● **Task requirements**
Reproduce, word for word, the lines in the material below starting with the one that has "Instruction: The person" and going on through the one that has "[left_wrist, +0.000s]". Leave out all pictures.

┌─ Provided data

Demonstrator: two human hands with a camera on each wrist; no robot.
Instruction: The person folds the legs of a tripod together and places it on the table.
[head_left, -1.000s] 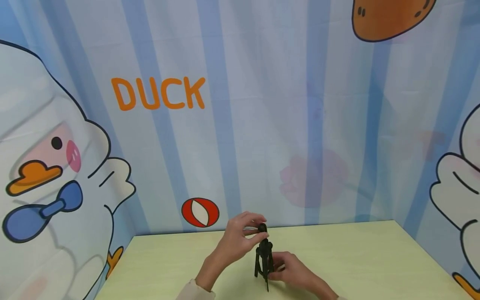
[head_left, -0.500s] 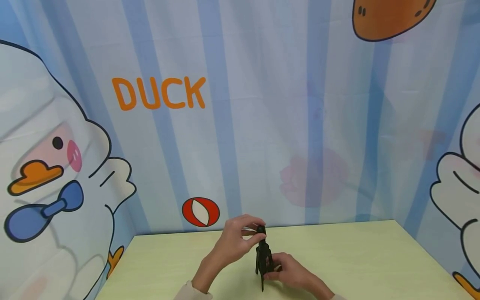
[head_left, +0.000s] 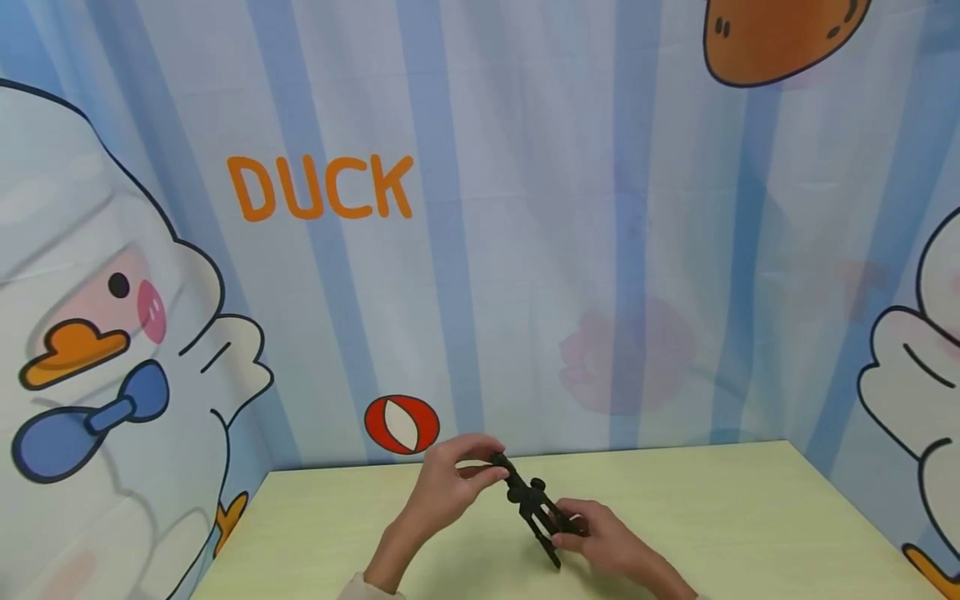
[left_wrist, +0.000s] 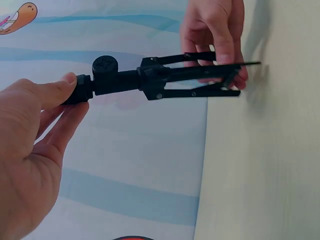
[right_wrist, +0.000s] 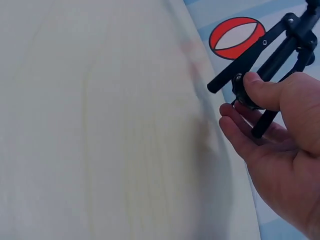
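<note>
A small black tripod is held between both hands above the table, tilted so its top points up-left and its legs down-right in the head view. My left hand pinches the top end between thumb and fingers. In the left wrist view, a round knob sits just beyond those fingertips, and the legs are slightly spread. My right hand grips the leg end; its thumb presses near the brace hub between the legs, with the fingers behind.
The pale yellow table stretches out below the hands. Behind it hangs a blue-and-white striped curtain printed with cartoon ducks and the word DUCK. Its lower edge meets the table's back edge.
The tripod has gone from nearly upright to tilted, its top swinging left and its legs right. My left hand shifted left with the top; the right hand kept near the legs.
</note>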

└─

● **Output of the task**
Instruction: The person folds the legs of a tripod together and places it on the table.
[head_left, -1.000s] 
[head_left, -0.500s] 
[head_left, +0.000s] 
[left_wrist, +0.000s] 

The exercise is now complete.